* **Instructions for the task**
Copy every line of the data in which the word "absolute" occurs.

* **Input data**
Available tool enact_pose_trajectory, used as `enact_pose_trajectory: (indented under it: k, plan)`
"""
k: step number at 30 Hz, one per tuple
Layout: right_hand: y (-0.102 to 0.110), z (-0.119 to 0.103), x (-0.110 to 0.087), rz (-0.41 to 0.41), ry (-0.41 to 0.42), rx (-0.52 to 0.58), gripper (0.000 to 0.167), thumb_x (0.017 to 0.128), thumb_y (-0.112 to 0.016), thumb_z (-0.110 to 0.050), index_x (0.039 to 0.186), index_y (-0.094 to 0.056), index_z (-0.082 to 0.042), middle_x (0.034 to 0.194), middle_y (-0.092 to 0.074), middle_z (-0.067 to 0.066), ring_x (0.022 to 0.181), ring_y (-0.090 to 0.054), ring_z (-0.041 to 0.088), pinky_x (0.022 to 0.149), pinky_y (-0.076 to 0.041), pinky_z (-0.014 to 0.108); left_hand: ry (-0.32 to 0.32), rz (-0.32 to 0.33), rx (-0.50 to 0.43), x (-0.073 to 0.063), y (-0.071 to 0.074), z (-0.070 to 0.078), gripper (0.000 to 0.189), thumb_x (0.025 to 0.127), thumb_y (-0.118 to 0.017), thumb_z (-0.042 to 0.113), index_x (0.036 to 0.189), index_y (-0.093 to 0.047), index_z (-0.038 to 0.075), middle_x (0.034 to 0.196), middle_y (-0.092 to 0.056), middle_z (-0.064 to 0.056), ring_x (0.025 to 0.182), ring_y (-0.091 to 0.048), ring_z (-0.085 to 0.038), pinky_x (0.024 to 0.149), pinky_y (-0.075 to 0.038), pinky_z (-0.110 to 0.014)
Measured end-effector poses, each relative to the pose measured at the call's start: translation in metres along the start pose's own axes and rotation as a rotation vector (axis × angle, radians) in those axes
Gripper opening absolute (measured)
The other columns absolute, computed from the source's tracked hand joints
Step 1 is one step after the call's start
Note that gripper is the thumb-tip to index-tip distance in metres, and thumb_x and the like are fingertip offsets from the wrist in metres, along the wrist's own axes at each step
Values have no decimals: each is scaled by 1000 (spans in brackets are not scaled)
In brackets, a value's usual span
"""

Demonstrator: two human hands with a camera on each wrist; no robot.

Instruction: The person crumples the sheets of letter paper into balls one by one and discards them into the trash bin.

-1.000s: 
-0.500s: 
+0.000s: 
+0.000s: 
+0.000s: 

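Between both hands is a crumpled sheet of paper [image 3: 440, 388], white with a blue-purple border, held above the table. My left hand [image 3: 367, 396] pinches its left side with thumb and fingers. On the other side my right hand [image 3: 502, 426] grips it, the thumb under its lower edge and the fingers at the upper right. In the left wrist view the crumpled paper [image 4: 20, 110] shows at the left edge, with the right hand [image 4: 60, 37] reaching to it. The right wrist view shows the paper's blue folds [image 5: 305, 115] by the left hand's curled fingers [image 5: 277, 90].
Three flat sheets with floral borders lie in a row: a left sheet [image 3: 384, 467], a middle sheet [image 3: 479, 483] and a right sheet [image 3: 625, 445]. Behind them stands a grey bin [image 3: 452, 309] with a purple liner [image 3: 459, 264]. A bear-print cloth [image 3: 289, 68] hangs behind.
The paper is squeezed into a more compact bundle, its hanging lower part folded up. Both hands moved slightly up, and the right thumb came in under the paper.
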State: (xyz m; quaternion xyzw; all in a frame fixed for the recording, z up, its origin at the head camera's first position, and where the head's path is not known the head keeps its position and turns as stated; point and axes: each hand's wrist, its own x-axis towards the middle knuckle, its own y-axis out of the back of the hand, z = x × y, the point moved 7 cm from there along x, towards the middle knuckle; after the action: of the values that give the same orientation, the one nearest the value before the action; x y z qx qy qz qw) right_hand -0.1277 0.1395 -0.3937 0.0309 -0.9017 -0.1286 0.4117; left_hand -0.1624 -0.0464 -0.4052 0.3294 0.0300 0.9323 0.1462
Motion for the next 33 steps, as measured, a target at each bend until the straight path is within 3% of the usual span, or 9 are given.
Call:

* **Task output**
Gripper opening absolute (measured)
The other columns absolute, computed from the source's tracked hand joints

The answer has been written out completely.